Yesterday’s Prudential Ride London Classic was another great bicycle race. The course doesn’t look too much, a few short sharp climbs, Box Hill and then 50km of flat to the finish. On paper it looks a boring sprint stage in the Tour de France. If it was the Tour de France with nine men teams – that is exactly what it would be. But, because there are only 6 man teams, it’s much harder to control so it encourages attacking racing. Usually, the key breakaway goes on last or second to last climb. But, this year Team Sky launched an attack about 80km out. Thomas, Stannard and a Cannondale rider managed to link up with the lead breakaway and it seemed a tactical masterpiece.
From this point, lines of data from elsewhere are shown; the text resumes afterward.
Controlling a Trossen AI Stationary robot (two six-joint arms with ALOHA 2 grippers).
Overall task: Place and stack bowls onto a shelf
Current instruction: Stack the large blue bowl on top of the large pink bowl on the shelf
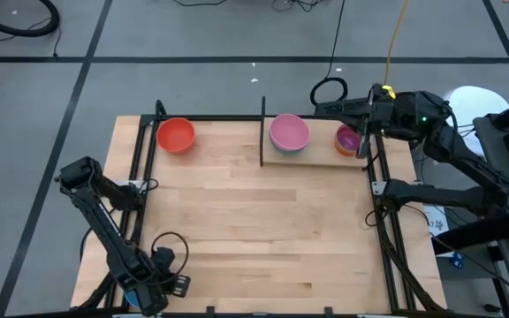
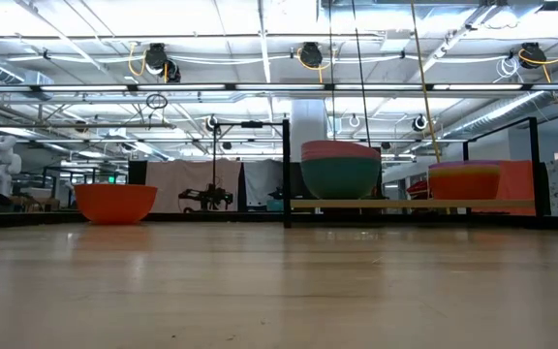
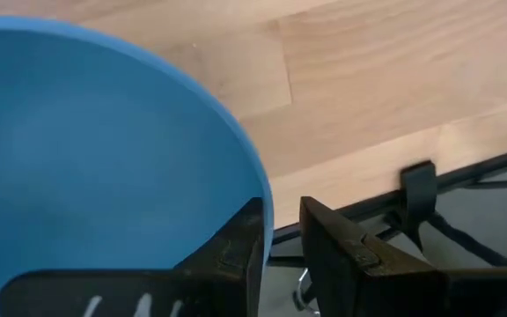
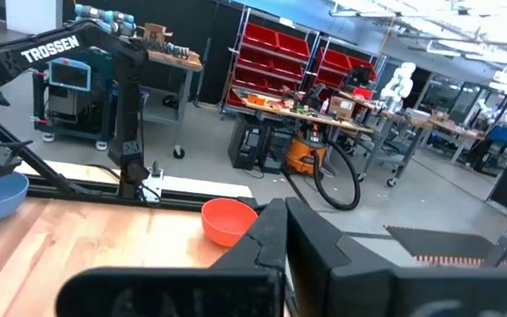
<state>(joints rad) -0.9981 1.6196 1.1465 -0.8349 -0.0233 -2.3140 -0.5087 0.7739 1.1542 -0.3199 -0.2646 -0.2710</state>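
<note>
Left wrist view shows the left gripper [image 3: 280, 242] pinching the blue bowl's [image 3: 95, 158] rim at the table's near left corner, ready to carry it to the far-right shelf [image 1: 321, 157], while the right gripper [image 4: 284, 233] waits closed.

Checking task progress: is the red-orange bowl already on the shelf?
No, the red-orange bowl sits on the bare tabletop at its far left corner, apart from the shelf.

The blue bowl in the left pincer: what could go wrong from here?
1. The left pincer pinches only the rim of the blue bowl, near the table's edge; it could tilt or slip off.
2. The shelf already carries two stacks; the pink-topped stack stands tall, so adding a bowl might topple it.
</note>
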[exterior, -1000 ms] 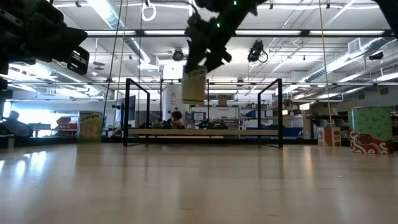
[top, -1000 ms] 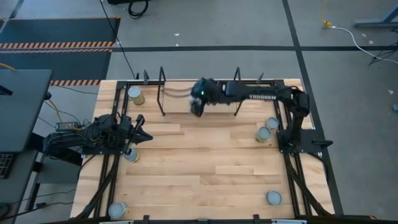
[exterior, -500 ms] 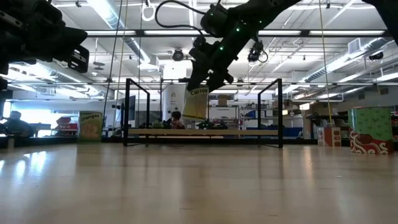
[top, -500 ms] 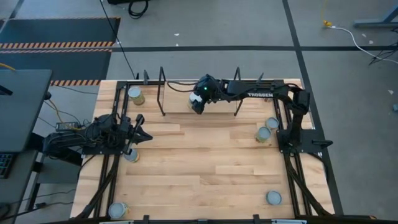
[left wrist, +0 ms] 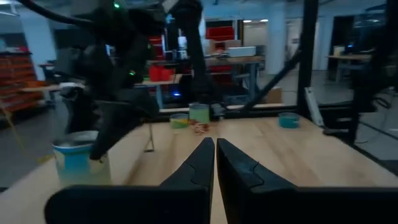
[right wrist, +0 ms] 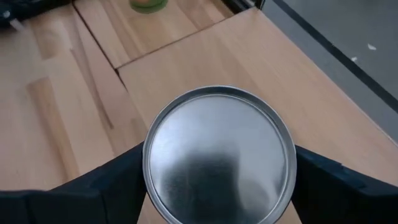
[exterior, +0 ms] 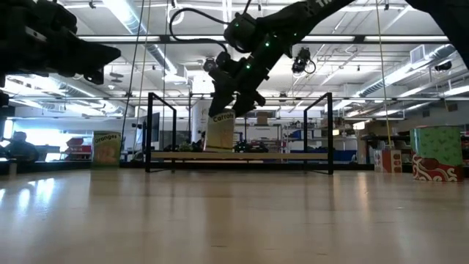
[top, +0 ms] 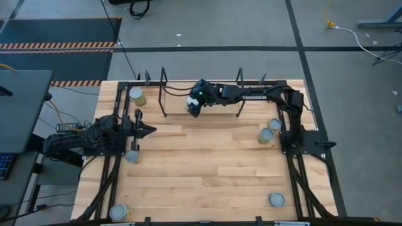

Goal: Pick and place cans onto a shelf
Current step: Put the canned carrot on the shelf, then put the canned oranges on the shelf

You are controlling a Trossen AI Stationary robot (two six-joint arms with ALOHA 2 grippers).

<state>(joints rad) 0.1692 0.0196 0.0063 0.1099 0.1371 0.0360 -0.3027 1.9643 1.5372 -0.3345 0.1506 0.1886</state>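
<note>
Left gripper (top: 146,130) pinched shut and empty, waiting at the table's left side near a loose can (top: 132,156). Right gripper (top: 194,107) clamped around a held can (exterior: 220,132) labelled "Carrots", tilted, raised over the shelf (exterior: 242,155) at the far edge. Two more cans (top: 270,130) near the right edge.

Green box (exterior: 438,152), grey floor (top: 207,25)
</note>
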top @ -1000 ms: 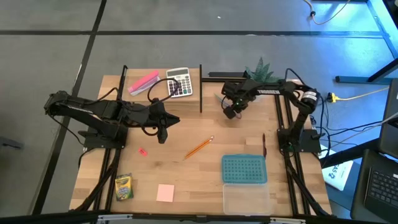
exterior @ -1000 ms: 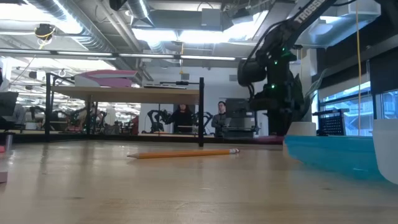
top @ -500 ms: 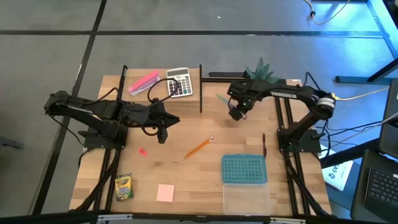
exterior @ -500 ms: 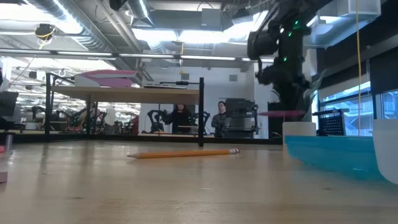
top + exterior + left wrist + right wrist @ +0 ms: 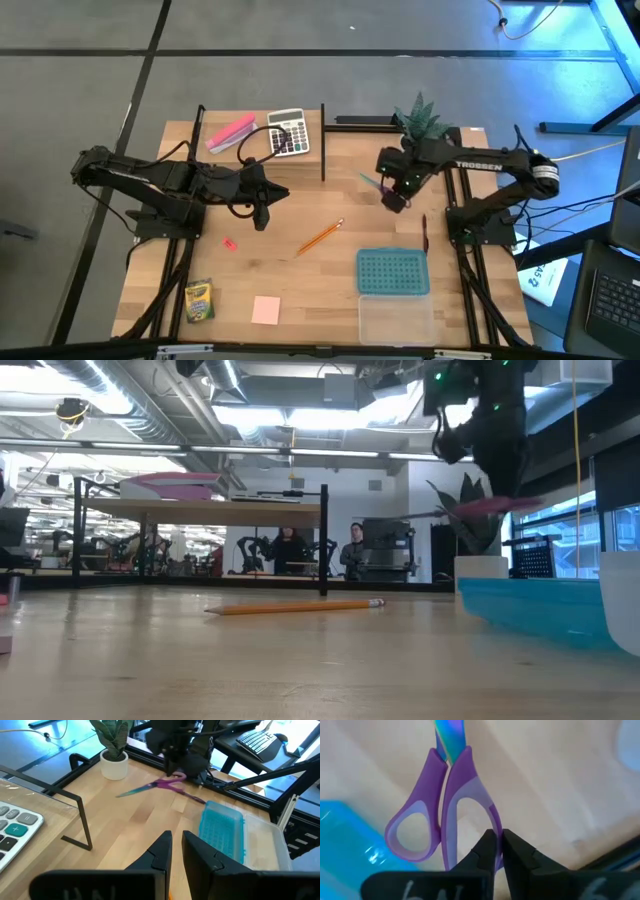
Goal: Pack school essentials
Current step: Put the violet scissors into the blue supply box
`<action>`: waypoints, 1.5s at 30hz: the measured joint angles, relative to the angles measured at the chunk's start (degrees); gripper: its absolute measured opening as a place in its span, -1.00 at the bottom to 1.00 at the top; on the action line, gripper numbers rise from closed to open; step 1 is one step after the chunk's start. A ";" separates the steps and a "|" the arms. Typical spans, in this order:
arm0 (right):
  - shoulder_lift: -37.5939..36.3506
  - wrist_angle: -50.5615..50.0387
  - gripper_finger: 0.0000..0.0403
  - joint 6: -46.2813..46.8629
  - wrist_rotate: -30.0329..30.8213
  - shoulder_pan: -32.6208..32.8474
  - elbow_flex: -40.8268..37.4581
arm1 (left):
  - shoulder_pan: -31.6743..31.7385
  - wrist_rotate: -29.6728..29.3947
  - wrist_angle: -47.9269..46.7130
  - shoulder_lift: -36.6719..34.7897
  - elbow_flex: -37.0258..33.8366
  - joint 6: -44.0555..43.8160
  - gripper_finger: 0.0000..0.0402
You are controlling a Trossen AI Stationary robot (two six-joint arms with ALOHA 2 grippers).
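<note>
The right claw [image 5: 393,199] is pinched on one handle loop of the purple-handled scissors [image 5: 374,183], holding them in the air above the bench [image 5: 300,290]. In the low view the scissors [image 5: 478,507] hang level, clear of the wood and higher than the rim of the blue perforated tray [image 5: 540,605]. From above, this claw sits on the far side of the tray [image 5: 393,272], between it and the small potted plant [image 5: 421,116] at the back edge. In the right wrist view the dark fingers [image 5: 487,851] are pressed together around the purple handle [image 5: 460,805], with the iridescent blades pointing away.

The left claw [image 5: 264,208] waits on the other side of the bench, well apart from the tray, its fingers [image 5: 162,851] nearly together and holding nothing.

The orange pencil [image 5: 320,237] lies on the wood just beyond the tray's far left corner, between the two claws. The tiny red piece [image 5: 228,242] lies farther left of the pencil. The crayon box [image 5: 199,300] and the square pink notepad [image 5: 266,310] rest near the front edge, left of the tray. A clear lid [image 5: 396,320] lies just in front of the tray. The calculator [image 5: 287,133] and the long pink block [image 5: 230,132] sit at the back left.
</note>
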 joint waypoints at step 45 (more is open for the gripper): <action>-5.85 7.51 -0.84 21.27 -2.02 48.14 0.07 | -6.88 18.06 23.37 18.47 -0.02 16.25 -0.81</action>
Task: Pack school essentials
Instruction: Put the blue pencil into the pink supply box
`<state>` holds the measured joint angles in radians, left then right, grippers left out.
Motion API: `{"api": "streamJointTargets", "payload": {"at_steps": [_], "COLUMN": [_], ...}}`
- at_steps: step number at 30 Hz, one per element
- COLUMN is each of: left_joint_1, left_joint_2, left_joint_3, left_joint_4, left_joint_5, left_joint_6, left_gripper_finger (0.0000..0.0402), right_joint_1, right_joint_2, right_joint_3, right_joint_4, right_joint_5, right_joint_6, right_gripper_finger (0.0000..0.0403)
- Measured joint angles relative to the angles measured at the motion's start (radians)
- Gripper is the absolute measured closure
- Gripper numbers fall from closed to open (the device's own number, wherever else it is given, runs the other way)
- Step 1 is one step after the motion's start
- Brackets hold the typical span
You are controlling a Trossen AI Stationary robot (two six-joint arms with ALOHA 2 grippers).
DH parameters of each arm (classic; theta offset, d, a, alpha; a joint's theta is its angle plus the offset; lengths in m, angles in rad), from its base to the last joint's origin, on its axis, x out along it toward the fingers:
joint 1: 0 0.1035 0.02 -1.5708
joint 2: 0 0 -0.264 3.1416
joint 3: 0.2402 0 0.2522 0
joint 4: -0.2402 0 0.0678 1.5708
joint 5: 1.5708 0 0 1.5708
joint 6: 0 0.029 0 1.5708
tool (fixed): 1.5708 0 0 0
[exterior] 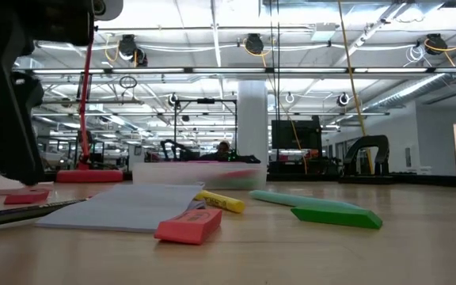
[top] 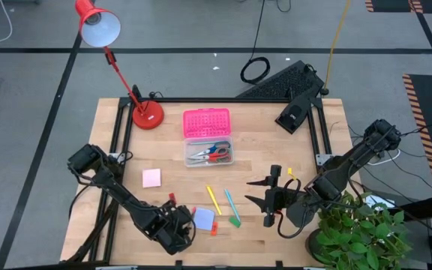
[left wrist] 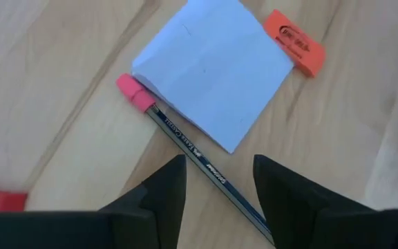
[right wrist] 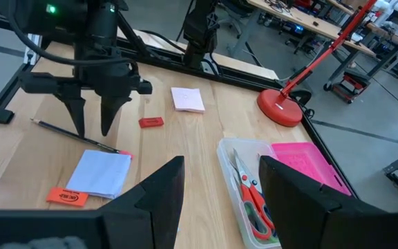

Box Hill Olympic Road Race. Photo: Sum of Marc Flickr

Then with 50km to go, Thomas stormed away up Box Hill and looked set for an epic lone victory. But, just when it looked a done deal, the peleton finally got its act together and cruelly started reeling in a tiring Thomas.

Just as much fun as watching the racing was watching David Millar zoom up and around the different groups on the road on a motorbike. He seemed to be having tremendous fun, but it also gave a great insight into how the race was progressing.

On Box Hill, I didn’t understand why Froome was riding at the front – leading the remnants of the peleton towards his team mates 3 minutes up the road. But, I guess he was trying to prevent the Etixx domestiques get back on and keep the race fractured. Because when the peleton regrouped over the top of Box Hill, it seemed to be nine men against one, and even Thomas couldn’t hold them off.

During the commentary, someone said Thomas was told by Team Sky his job was to win races not entertain. But, as a spectator, I enjoy watching a glorious near miss more than a predictable sprint finish. The only thing I would say about Geraint Thomas is that I would like to see him commit fully to classic one day races. I just can’t see him ever winning a Grand Tour, but on the right day – the Tour of Flanders or even Paris Roubaix is a possibility.

An intriguing race, and in the end Etixx Quick Step had the last laugh. It looked like they were down and out – from about 100km to the last 1km – when the TV pictures finally came back. Boonen put his nose in front of the race just when it mattered, but you have to give credit to Team Sky for attacking 80km out and making it a really great race. Good job, by the breakaway too – especially the young Matt Holmes of Madison Genesis and Dexter Gardias (Pedal Heaven) up there too.

Why nine men Teams?

Ride London may in the future become a World Tour event, but if that means bigger nine men teams, the quality of the racing may suffer. Six men teams really help make it more finely balanced. For the Tour de France I’d like to see seven men teams.


1 thought on “Smaller teams in procycling”

  1. Great post and a great race. None of the pundits predicted the outcome. They all seemed to be saying it was done and dusted when G got away.

    I’m not sure I agree with you on 7 man teams for the Tour. Losing two or three riders due to injury is possible. If that were the case with a 7 man team any GC chance is pretty much over. At the same time, the strength of the Sky team this year was as thrilling to watch as anything in the past few editions. Seeing that many domestiques nursing Froome through the latter parts of stages is surely deserving of the ultimate reward in Paris?

    Horses ( or riders) for courses, I’d say. A tour warrants a bigger team, but a one day race, yes, might benefit from 6 man teams.